Hey all,
Looking at page 25 of the DevonThink Pro Office Manual, it describes web archive as both saving the HTML code and all resources needed to display the page.
I was curious if there’s a way to tweak how WebArchive works, such as having it pull more information than just the base page referenced. Here’s my use case.
I’m studying Japanese Grammar, and am storing the grammar for each item I come across in a website. I always get a little worried that these sites can go away at any time, or that I may not have internet access. An example page is:
renshuu.org/grammar/287/%E3 … 6%E3%81%A1
When pulling a web archive, it seems to pull just the main page, but not the “example sentences”. Their example sentences work a little differently than other sites in the sense that when you click on the link, it does an Ajax call to the server to fetch the sentences. Clicking on “next” will pull the next set, etc.
My overall goal is to pull both the main page, and all those links. I can do this programmatically, and will fall back on that if necessary, but I’m hoping for a non-programmatic solution too. So my main question is, is there a way to configure “Web Archive” to pull information as I click on things as I click around a web archived page. That way I can pull the base, and as I navigate, it pulls that information into the cache.
If you are thinking PDF may be better, it kinda would be but isn’t perfect. The problem with PDF in this case is because the clipper will reload the page before clipping, thus going back to the grammar point. I’m using Chrome for this test.

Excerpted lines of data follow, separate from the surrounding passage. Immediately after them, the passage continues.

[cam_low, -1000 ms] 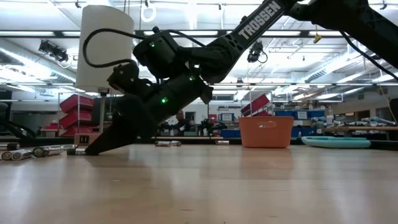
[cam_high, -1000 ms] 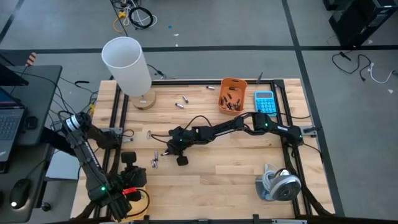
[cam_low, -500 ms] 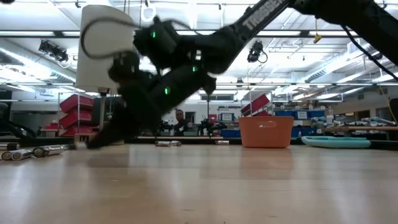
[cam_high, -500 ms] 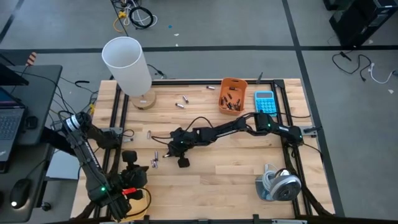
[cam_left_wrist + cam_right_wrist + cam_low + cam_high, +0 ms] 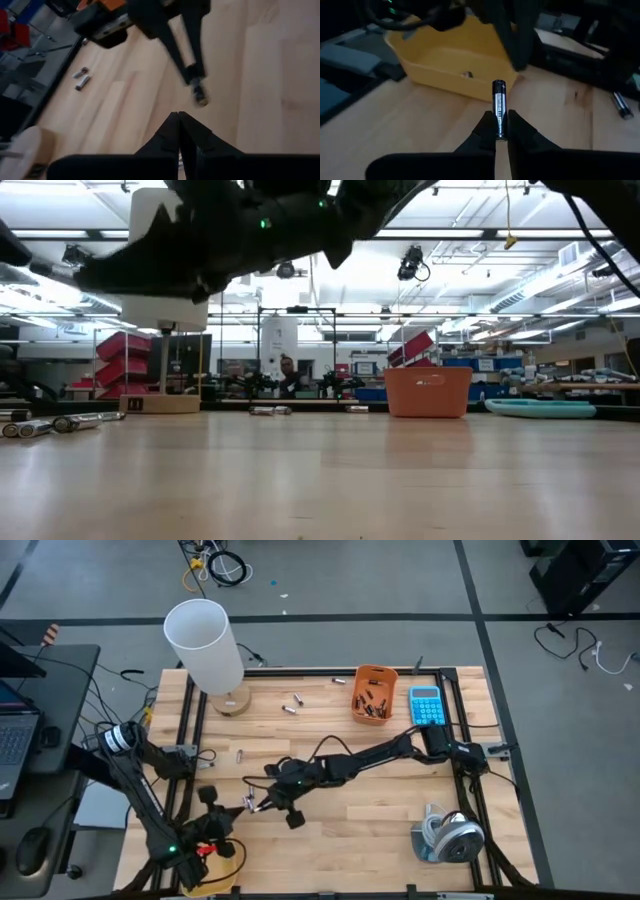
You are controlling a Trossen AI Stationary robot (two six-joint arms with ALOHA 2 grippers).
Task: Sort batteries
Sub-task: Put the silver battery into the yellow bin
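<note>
The right gripper (image 5: 256, 804) reaches across to the left part of the wooden table (image 5: 340, 815), near the front-left corner. Only the right wrist view shows what it carries: a dark battery (image 5: 499, 107) pinched upright between the two fingertips (image 5: 485, 131), with a yellow bin (image 5: 451, 65) beyond it that holds one small cell. The overhead picture hides that bin under the left arm but shows loose batteries (image 5: 291, 703) lying near the white cylinder (image 5: 204, 643), one more (image 5: 240, 755) left of centre, and several in the orange bin (image 5: 373, 692) beside the blue calculator (image 5: 426, 705). The left gripper (image 5: 178, 122) sits at the front-left corner with its fingers pressed together on nothing; its camera catches the right gripper's held battery (image 5: 199, 95) from outside. At table height, a row of batteries (image 5: 40, 424) lies at the left edge.
</note>
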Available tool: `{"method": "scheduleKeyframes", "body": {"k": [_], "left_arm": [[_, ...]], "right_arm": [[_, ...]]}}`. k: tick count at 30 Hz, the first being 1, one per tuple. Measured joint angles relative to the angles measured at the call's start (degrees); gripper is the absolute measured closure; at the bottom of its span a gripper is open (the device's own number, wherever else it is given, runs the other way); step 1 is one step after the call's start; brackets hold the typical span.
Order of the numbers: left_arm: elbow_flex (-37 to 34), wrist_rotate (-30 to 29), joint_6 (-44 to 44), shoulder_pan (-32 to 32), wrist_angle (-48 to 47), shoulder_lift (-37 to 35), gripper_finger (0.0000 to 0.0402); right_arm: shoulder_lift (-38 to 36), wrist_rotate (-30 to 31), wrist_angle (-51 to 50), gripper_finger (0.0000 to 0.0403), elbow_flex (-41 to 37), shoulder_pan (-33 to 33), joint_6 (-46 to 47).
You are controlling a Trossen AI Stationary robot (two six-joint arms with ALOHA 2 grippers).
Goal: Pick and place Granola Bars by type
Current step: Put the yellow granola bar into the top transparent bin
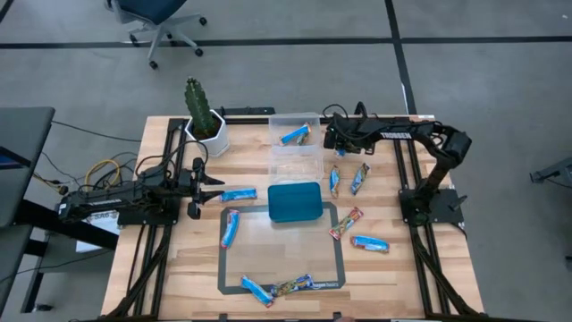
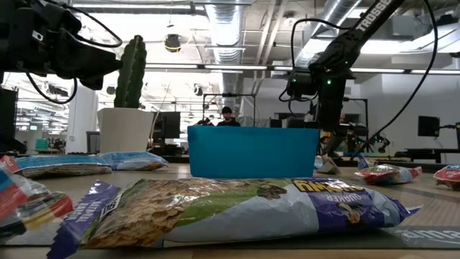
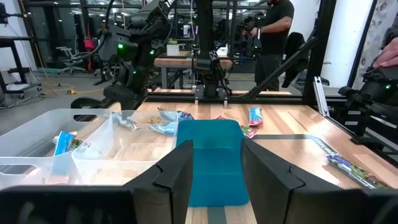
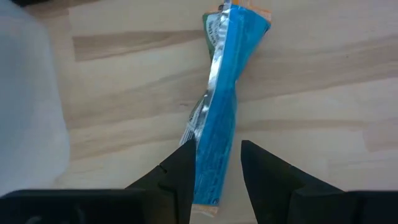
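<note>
My right gripper point(image 4: 217, 155) point(image 1: 336, 143) hovers beside the clear bins point(image 1: 296, 165), shut on a blue granola bar point(image 4: 224, 93) that the arm hides in the high view. One blue bar point(image 1: 295, 134) lies in the far bin. Other bars lie flat on the table: blue ones point(image 1: 239, 194) point(image 1: 231, 228) point(image 1: 369, 242) point(image 1: 334, 182), a red one point(image 1: 347, 224), and multicoloured ones point(image 1: 295, 284) point(image 2: 237, 208). My left gripper point(image 3: 214, 149) point(image 1: 204, 183) waits shut at the table's left, pointing at the teal tray point(image 1: 295, 201). My right gripper pinches the blue bar between its two fingers point(image 4: 180, 168) near one end point(image 4: 208, 186), coming from above. The wrapper is squeezed narrow there and twists at its middle point(image 4: 214, 106). The rest reaches out over the wood; whether it rests on the table I cannot tell.
A potted cactus point(image 1: 204, 116) stands at the far left. A grey taped rectangle point(image 1: 279, 288) marks the table's near middle, with the teal tray on its far edge. The two clear bins point(image 3: 93, 149) sit behind the tray. People stand in the room beyond the table.
</note>
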Motion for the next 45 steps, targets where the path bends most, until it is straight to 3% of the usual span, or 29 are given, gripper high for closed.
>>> {"method": "scheduleKeyframes", "body": {"k": [15,24,29,33,45], "left_arm": [[0.00,0.00,0.07,0.00,0.00,-0.02,0.0276],[-0.02,0.01,0.06,-0.02,0.01,-0.02,0.0276],[-0.01,0.01,0.19,-0.01,0.01,-0.02,0.0276],[-0.01,0.00,0.12,0.00,0.02,0.00,0.0276],[-0.01,0.00,0.57,0.00,0.01,0.00,0.0276]], "right_arm": [[3.45,-3.19,5.94,0.0288,0.17,0.00,0.00],[3.45,-3.03,5.88,0.0362,0.15,0.69,-0.01],[3.10,-2.76,5.73,0.0383,0.11,1.08,-0.06],[1.37,-2.17,4.44,0.0383,-0.09,1.42,-0.17],[-11.65,7.69,5.16,0.0388,-0.04,2.27,-5.02]]}}
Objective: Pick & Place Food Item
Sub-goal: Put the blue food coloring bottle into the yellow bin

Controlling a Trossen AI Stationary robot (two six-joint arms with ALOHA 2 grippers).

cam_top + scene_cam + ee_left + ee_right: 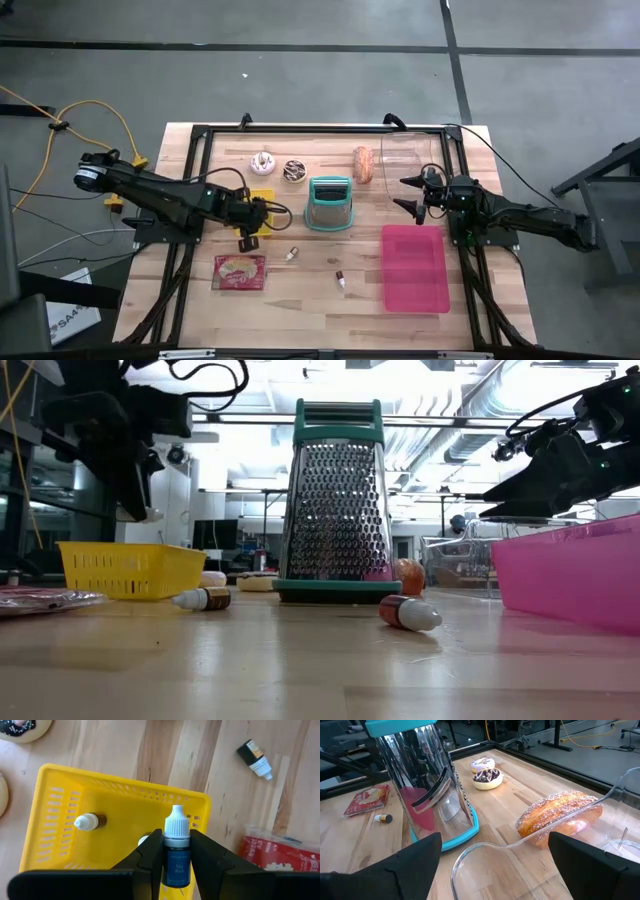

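Note:
My left gripper (176, 840) is shut on a small blue dropper bottle (176, 865) with a white cap, and hangs over the near edge of the yellow basket (65, 805). The basket stands on the table left of the grater and holds a white-capped bottle (87, 821); a second white cap shows beside my finger. In the high view my left gripper (250, 225) is at the basket (263, 198). My right gripper (408, 194) stands open at the right, nothing between its fingers, facing the grater (427, 785) and a sugared bun (557, 812). My left gripper pinches the blue bottle's body (176, 870) between its two fingers, just below the cap. The bottle lies along the fingers, and its white cap (177, 822) sticks out past the fingertips. The fingers slant down from the table's left. The bottle is lifted clear above the basket.
Loose small bottles lie on the table (293, 254) (341, 283). A red packet (240, 271) lies near the front left and a pink tray (415, 266) at the front right. Two donuts (263, 162) (295, 171) and a clear container (410, 155) are at the back.

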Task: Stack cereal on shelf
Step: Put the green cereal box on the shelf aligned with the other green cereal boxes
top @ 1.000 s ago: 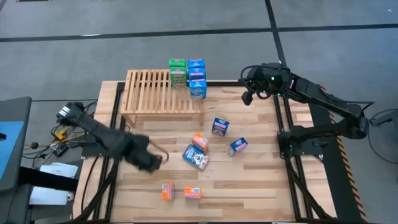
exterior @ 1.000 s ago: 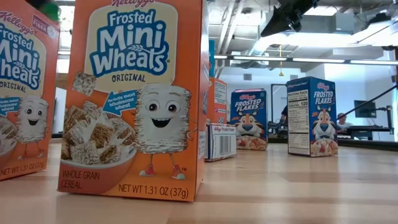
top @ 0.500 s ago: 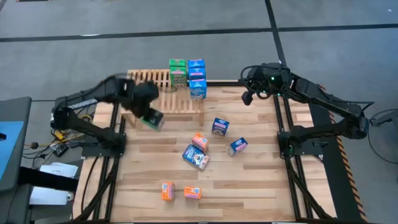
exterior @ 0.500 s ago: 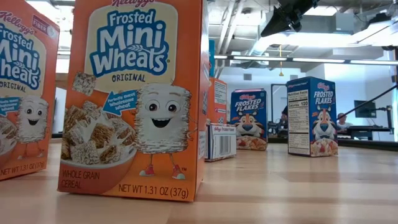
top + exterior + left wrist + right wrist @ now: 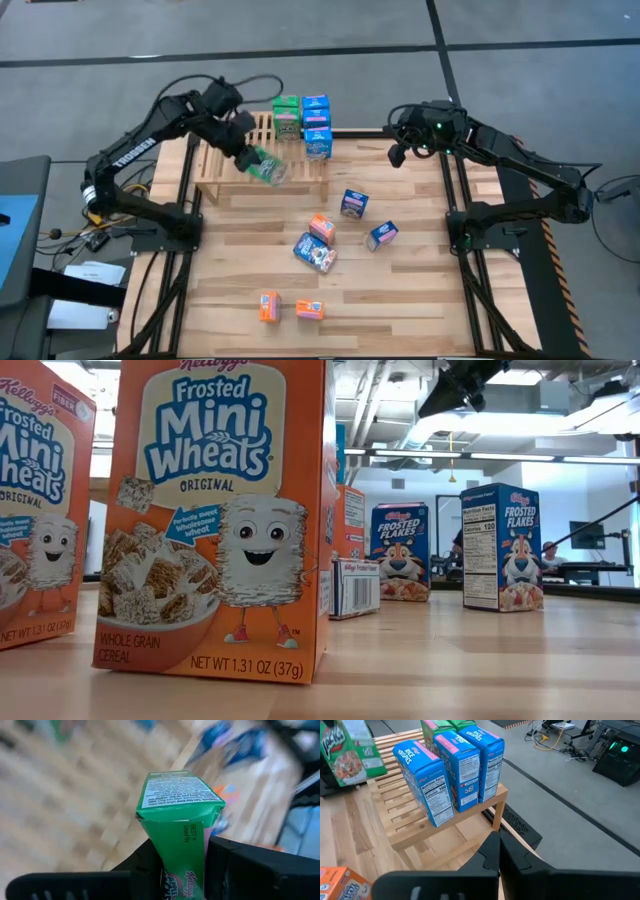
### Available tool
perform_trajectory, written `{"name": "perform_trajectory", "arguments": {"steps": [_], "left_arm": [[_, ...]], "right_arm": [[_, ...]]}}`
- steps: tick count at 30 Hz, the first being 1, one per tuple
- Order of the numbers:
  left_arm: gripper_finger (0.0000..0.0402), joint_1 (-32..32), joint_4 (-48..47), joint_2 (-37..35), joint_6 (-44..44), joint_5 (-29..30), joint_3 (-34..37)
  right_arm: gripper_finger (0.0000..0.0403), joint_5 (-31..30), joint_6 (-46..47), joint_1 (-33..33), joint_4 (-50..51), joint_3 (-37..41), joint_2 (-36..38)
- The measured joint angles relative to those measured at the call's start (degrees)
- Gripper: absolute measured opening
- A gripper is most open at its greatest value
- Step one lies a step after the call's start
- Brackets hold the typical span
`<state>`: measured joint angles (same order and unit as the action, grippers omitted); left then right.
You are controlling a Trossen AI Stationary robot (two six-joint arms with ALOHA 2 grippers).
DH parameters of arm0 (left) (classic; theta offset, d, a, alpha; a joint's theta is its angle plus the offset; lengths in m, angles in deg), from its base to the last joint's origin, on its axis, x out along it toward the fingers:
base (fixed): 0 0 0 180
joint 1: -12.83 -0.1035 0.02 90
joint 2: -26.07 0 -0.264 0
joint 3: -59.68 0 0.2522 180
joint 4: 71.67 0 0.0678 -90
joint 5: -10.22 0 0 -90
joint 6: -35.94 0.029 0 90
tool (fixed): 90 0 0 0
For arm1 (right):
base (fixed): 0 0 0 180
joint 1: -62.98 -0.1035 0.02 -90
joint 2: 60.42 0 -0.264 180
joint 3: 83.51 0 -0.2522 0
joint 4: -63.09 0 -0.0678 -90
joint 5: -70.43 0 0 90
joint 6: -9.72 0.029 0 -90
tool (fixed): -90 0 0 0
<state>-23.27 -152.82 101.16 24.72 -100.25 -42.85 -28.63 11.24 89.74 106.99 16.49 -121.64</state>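
The left wrist view showed what the high view could not: the left gripper [image 5: 182,865], its jaws narrowed onto a green cereal box [image 5: 180,820], gripped it by its lower part so that the white-labelled end panel stuck out ahead of the jaws. In the high view that same box [image 5: 266,166] hung tilted and blurred in the left gripper [image 5: 248,158] over the shelf [image 5: 225,150], apparently clear of the slats, though the view was too poor to be sure.

The right wrist view alone showed the right gripper [image 5: 497,851] with its jaws closed and empty, and ahead of them the blue boxes [image 5: 455,775] upright on the shelf's far corner, green ones behind.

Counted from above: four or five boxes stood on the shelf, two green [image 5: 286,115] and the rest blue [image 5: 317,125]. Loose on the tabletop [image 5: 420,260], between the two sets of jaws, lay three blue boxes [image 5: 352,203], one orange [image 5: 321,228], and two more orange [image 5: 268,306] near the front edge.

The low view showed those orange fronts [image 5: 215,520] close up, printed Frosted Mini Wheats, and the blue ones [image 5: 502,545] as Frosted Flakes.
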Motion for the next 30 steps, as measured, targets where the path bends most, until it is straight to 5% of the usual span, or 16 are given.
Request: {"name": "perform_trajectory", "arguments": {"steps": [3, 6, 17, 21, 26, 30], "left_arm": [[0.008, -1.5, 5.99, 0.08, 0.83, -4.25, -1.07], [0.008, -2.15, 6.09, 1.71, 5.56, -2.27, -6.18], [0.008, -1.61, -22.86, 23.69, 24.4, 2.09, -45.39], [0.008, -0.69, -17.65, 24.58, 31.72, 2.85, -44.92], [0.008, -0.13, -23.11, 26.31, 32.6, 13.46, -44.82], [0.008, 0.01, -22.79, 25.87, 35.19, 10.47, -44.64]], "right_arm": [[0.0017, 0.0, 0.17, 0.0, -0.54, -0.02, 0.0], [0.0017, -0.03, 0.17, 0.0, -1.34, -0.02, 0.0], [0.0017, -0.17, 0.14, 0.0, -4.32, -0.02, -0.02], [0.0017, -0.22, 0.13, 0.02, -5.43, -0.02, -0.02], [0.0017, -0.26, 0.09, 0.36, -5.49, -0.02, -0.02], [0.0017, -0.35, -0.04, 1.59, -5.51, -0.02, -0.07]]}}
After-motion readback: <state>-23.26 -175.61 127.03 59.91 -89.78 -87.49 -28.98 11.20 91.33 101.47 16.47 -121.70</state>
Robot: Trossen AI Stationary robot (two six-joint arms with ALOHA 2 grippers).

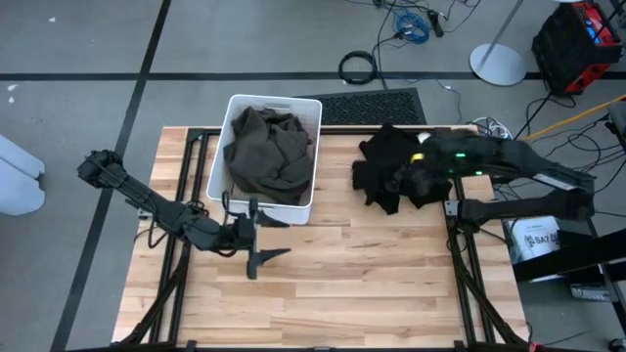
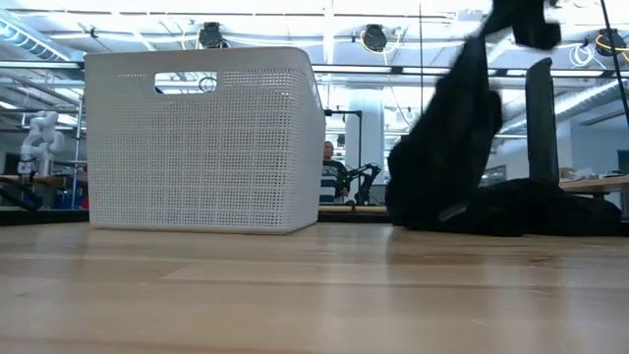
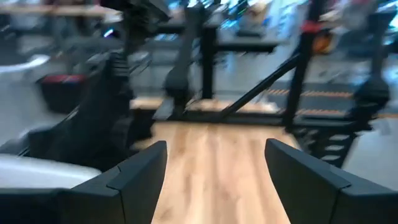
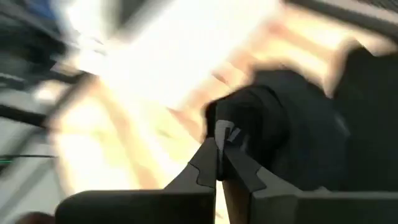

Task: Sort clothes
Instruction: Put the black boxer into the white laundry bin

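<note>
Right gripper [image 4: 219, 163] pinches limp black garment [image 2: 442, 147] (soft, crumpled) above the wood table [image 1: 372, 284]; left gripper [image 1: 266, 238] gapes wide.

Grey floor [image 1: 78, 59] is stretching out around the wooden table [image 1: 333, 284], dark tape lines [image 1: 147, 59] crossing it. Cables [image 1: 357, 66] are coiling beside a black mat [image 1: 372, 102]. Ceiling lights [image 2: 211, 35] are glowing overhead, and a person [image 2: 330, 172] is sitting far back.
</note>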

I haven’t tried DevonAgent yet, that may handle it better, I’m unsure. From a programmatic solution, I’m tempted to write Applescript that’ll go through each element here, spawn off a Python solution using Beautiful soup, which would pull down the examples programmatically, pick them out, then throw them in a file. Then the Applescript would pick up that file, and pull it into DevonThink. I haven’t written this yet, and it doesn’t sound too hard, but hoped to ask here first before I go down that road.